In an effort to show respect for victims from each other’s communities, members of Bosnia’s Interreligious Council on Monday visited several locations where atrocities were committed against people from the country’s various ethnic groups during the 1992-95 war.

This was the first time that religious leaders from different faiths have jointly paid their respects to victims from each other’s ethnic groups.

“The time has come for everybody to honestly feel shame for all that has happened among us,” said Serbian Orthodox bishop Vladika Grigorije, Bosnian news site Klix reported.

Grigorije was accompanied by Catholic Cardinal Vinko Puljic, deputy Grand Mufti Husejin Smajic, a representative of the country’s Jewish Community, Boris Kozemjakin, and Bosnia’s Minister of Human Rights and Refugees, Semiha Borovac.

The clerics and the minister visited the Jewish Municipality of Sarajevo, the capital’s Kazani district, Krizancevo Selo, Kruscica and the Koricani cliffs, where they prayed for the souls of the victims killed there together.

The Koricani Cliffs massacre took place in 1992, when some 150 Bosniak and Croat civilian prisoners were executed and their bodies thrown into the ravine.

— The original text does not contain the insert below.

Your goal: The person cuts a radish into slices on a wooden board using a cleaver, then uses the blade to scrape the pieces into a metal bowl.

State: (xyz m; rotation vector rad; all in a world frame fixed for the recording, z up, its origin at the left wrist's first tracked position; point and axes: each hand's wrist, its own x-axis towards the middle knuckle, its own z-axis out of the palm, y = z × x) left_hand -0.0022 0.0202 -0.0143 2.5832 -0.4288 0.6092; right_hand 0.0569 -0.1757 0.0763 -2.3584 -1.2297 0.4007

The number of Serbs and Croats killed in Kazani by Bosniak-led Bosnian Army troops in 1992 and 1993 has yet to be officially determined, but local media have estimated that it is about 30.

In Krizancevo selo, near the town of Vitez, Bosnian Army troops killed dozens of Croats in 1993.

The village of Kruscica was the site of a World War II concentration camp set up by Croats, where thousands of mostly Jewish victims were rounded up and died.

“We could say this is coming late – it is something they should have started to do right after the war in Bosnia,” Edina Becirevic, author of the book ‘Genocide on the Drina River’, told BIRN.

During the 1992-95 conflict, religion played a major role in the campaigns that nationalist parties from the different ethnic groups led against each other.

Religious sentiments have often been manipulated for political gain and local religious communities have been closely connected to the dominant ethnically-based parties, said Becirevic.

“The fact that they agreed to do this may also mean that ethnic parties might follow suit, and also have a more inclusive approach when it comes to reconciliation among the peoples,” she said.